Merasa Sudah Layak ke MotoGP, Nicolo Bulega Ngaku Bakal Kecewa Jika Gagal Pindah pada 2027

Anindhya Danartikanya | 23 Mei 2026 17:10
Merasa Sudah Layak ke MotoGP, Nicolo Bulega Ngaku Bakal Kecewa Jika Gagal Pindah pada 2027
Pembalap Aruba.it Racing Ducati, Nicolo Bulega (c) Ducati Corse

Bola.net - Pembalap Aruba.it Racing Ducati WorldSBK, Nicolo Bulega, mengaku bakal merasa kecewa jika gagal mendapatkan kesempatan pindah ke MotoGP pada 2027. Menurutnya, ia sudah bisa dinilai layak dapat peluang itu.

Selain berlaga di WorldSBK, Bulega juga menjadi test rider Ducati di MotoGP sejak pertengahan 2025. Pengalamannya dengan ban Pirelli dinilai bakal sangat berharga demi menyongsong perubahan regulasi teknis MotoGP 2027.

Advertisement

Dalam kontraknya, Bulega juga dijanjikan opsi pindah ke MotoGP sebagai pembalap reguler pada 2027. Namun, CEO Ducati, Claudio Domenicali, belakangan justru mengaku ingin Bulega bertahankan dengan perannya saat ini.

1 dari 2 halaman

Merasa Layak Dapat Kans ke MotoGP

Merasa Layak Dapat Kans ke MotoGP

Pembalap Aruba.it Racing Ducati, Nicolo Bulega (c) Ducati Corse

"Kami bekerja sama luar biasa dalam beberapa tahun terakhir, dan kami masih melakukannya hingga hari ini.
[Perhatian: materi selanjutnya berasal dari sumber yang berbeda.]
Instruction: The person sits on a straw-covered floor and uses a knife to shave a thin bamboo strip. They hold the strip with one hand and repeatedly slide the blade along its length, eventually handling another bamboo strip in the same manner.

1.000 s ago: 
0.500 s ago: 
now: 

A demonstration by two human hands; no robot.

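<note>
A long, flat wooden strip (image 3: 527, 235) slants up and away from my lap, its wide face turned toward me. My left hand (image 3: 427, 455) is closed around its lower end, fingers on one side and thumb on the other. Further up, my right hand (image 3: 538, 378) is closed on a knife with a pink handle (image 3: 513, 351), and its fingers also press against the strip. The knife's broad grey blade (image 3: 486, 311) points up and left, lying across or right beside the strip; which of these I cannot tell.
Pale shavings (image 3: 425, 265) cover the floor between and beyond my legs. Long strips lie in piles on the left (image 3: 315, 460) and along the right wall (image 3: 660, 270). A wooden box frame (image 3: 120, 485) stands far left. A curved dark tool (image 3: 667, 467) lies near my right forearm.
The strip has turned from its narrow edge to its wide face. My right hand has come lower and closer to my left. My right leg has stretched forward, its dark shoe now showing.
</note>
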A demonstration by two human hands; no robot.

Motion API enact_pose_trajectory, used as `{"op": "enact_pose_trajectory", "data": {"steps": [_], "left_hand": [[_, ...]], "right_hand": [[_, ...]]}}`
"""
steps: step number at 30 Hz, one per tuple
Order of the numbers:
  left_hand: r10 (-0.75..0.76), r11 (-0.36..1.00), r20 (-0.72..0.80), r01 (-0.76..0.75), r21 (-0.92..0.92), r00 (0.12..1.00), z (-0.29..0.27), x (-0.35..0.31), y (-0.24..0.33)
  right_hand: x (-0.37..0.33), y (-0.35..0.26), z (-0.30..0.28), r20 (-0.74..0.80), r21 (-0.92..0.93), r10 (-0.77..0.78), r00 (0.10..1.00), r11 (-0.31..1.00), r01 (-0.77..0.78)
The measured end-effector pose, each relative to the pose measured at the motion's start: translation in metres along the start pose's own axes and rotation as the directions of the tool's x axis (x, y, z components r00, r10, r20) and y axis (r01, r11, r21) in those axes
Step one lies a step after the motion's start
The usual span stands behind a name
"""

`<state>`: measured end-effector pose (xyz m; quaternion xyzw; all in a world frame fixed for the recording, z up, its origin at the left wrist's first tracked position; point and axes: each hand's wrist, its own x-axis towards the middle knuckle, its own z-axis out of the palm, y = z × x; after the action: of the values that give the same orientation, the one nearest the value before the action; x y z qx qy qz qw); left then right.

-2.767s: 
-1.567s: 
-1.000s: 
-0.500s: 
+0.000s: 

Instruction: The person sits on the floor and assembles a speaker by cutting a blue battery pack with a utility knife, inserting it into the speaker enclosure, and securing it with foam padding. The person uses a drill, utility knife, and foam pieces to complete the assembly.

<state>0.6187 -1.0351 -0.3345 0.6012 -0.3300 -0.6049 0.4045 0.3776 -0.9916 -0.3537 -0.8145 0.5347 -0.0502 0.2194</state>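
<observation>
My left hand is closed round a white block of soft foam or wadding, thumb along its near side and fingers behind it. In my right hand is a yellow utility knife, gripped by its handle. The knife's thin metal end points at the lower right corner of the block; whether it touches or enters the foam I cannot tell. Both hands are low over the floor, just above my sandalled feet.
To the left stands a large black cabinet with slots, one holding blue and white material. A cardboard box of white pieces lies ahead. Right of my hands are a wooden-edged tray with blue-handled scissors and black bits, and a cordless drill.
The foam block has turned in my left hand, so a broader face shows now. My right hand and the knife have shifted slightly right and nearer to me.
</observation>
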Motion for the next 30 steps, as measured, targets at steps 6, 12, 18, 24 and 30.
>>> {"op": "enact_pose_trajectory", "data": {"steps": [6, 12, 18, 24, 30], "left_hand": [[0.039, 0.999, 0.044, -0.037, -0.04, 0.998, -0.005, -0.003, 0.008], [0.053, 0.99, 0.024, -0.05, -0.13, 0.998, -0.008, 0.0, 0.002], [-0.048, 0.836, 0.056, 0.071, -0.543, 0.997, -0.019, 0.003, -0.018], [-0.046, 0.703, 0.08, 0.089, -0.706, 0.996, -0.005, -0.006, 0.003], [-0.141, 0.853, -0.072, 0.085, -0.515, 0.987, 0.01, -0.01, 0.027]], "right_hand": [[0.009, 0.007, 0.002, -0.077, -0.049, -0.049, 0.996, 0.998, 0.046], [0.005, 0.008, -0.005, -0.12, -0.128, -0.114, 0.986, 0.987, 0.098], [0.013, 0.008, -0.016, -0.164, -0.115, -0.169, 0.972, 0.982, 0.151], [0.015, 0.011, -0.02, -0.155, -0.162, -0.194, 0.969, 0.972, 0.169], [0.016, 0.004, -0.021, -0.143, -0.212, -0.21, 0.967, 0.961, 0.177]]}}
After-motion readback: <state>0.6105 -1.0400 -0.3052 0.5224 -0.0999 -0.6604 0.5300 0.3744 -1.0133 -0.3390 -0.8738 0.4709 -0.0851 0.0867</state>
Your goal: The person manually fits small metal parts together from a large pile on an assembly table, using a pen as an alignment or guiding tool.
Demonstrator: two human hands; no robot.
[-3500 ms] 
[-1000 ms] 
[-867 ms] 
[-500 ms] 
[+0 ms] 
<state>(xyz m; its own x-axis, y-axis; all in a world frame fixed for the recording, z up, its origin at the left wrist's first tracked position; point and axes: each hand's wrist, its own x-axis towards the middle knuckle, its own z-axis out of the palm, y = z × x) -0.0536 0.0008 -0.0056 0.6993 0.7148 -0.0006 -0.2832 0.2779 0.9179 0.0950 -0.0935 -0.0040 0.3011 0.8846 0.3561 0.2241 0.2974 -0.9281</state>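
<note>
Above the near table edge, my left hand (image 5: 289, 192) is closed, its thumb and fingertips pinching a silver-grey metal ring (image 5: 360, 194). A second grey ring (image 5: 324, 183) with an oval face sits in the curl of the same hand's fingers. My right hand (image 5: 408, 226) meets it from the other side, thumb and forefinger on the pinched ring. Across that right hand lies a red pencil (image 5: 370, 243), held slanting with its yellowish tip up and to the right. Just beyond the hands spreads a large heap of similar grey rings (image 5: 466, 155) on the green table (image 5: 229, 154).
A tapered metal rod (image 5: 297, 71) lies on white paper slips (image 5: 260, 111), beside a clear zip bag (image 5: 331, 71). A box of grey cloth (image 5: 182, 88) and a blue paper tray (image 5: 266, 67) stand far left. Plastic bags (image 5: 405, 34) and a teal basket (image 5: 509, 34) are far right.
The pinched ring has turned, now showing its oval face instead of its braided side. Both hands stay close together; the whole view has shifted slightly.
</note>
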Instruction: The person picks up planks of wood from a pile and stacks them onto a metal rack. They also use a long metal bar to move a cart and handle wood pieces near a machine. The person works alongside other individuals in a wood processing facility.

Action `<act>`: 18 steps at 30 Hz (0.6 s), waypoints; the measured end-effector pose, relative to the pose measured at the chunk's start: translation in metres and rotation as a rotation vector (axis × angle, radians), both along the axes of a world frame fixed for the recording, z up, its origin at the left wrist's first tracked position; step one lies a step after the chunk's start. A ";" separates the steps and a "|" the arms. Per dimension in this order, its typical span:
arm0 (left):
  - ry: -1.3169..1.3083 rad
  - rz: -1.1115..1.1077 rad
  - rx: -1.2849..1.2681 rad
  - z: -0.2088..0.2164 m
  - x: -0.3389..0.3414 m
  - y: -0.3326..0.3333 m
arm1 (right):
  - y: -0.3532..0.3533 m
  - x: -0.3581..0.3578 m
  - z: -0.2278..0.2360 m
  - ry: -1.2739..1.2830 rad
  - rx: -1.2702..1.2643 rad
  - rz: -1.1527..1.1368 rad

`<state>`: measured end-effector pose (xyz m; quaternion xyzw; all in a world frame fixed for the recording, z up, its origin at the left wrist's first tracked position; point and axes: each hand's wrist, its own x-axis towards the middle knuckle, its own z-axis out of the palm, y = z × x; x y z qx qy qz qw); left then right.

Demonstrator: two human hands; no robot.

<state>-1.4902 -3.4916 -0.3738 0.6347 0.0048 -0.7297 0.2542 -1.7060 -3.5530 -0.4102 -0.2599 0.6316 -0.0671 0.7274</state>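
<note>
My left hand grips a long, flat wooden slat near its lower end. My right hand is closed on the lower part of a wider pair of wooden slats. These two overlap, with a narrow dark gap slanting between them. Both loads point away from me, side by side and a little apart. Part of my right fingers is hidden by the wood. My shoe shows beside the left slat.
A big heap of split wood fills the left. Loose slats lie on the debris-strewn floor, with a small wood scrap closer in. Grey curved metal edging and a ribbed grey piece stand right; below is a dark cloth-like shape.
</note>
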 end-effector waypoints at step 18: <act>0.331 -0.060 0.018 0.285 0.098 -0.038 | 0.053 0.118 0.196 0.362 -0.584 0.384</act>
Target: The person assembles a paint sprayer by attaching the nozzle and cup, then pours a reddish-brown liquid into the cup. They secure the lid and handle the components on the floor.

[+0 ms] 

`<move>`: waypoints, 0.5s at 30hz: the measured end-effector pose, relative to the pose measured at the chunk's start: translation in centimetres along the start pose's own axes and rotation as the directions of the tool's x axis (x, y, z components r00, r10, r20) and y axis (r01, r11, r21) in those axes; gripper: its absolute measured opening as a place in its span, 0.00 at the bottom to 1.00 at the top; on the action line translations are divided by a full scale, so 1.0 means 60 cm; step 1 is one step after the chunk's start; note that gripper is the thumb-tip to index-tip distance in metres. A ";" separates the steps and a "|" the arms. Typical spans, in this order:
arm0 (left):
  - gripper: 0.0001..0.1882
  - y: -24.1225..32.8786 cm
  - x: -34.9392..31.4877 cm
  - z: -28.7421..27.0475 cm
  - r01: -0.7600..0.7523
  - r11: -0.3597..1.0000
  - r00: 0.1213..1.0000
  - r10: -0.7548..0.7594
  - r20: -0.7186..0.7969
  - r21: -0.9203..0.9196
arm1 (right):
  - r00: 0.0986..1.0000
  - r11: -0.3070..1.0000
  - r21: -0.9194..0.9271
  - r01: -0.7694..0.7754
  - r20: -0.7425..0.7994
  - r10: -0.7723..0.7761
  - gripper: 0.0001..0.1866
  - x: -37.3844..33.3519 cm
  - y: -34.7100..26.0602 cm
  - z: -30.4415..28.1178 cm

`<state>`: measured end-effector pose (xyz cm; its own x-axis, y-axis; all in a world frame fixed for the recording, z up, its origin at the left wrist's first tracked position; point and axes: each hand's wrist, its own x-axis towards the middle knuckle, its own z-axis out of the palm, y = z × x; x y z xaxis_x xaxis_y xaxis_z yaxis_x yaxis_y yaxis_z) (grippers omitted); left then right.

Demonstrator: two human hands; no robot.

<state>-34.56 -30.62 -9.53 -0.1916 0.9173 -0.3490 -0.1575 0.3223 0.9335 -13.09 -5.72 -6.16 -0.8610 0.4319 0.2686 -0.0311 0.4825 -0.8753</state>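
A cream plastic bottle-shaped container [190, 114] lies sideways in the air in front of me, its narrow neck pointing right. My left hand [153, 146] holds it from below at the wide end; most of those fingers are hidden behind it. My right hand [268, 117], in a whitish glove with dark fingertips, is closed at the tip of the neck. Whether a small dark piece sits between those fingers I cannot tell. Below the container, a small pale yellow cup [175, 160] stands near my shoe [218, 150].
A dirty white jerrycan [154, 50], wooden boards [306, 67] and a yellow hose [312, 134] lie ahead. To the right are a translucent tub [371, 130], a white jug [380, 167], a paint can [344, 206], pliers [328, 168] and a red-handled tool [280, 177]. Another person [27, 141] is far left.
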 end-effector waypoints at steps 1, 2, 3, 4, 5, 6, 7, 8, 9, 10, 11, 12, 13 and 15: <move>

Nicolo punya peran dalam pengembangan GP 2027. Kami berharap bisa menemukan solusi yang baik bersama," ujar Domenicali via GPOne pada akhir April.

Lewat Crash.net, Jumat (22/5/2026), Bulega yang sedang memimpin klasemen WorldSBK, mengaku bakal kecewa jika Ducati memang memintanya bertahan di WorldSBK.

"Saya rasa kini saya sudah pantas dapat kesempatan di MotoGP. Jika saya tidak mendapatkannya, entahlah. Yang pasti, saya tidak akan senang," ujar Bulega, yang menyapu bersih kemenangan di lima seri pertama WorldSBK 2026.

2 dari 2 halaman

Juga Diskusi dengan Tim lain

Uniknya, Bulega dirumorkan tak hanya melakukan negosiasi dengan Ducati. Kabarnya, ia juga berdiskusi dengan tim satelit Aprilia, Trackhouse Racing, yang bakal ditinggalkan Ai Ogura ke tim pabrikan Yamaha.

"Jika kami tidak menerima tawaran tepat waktu, kami mungkin akan menghubungi tim lain," tutur manajer pribadi Bulega, Alberto Martinelli kepada Moto.it pada awal April.

"Kami tak tahu apa prioritas Ducati, atau kesepakatan macam apa yang mereka punya dengan tim-tim satelitnya. Jadi, kami hanya bisa menunggu, tapi kami takkan menunggu selamanya," pungkas Martinelli.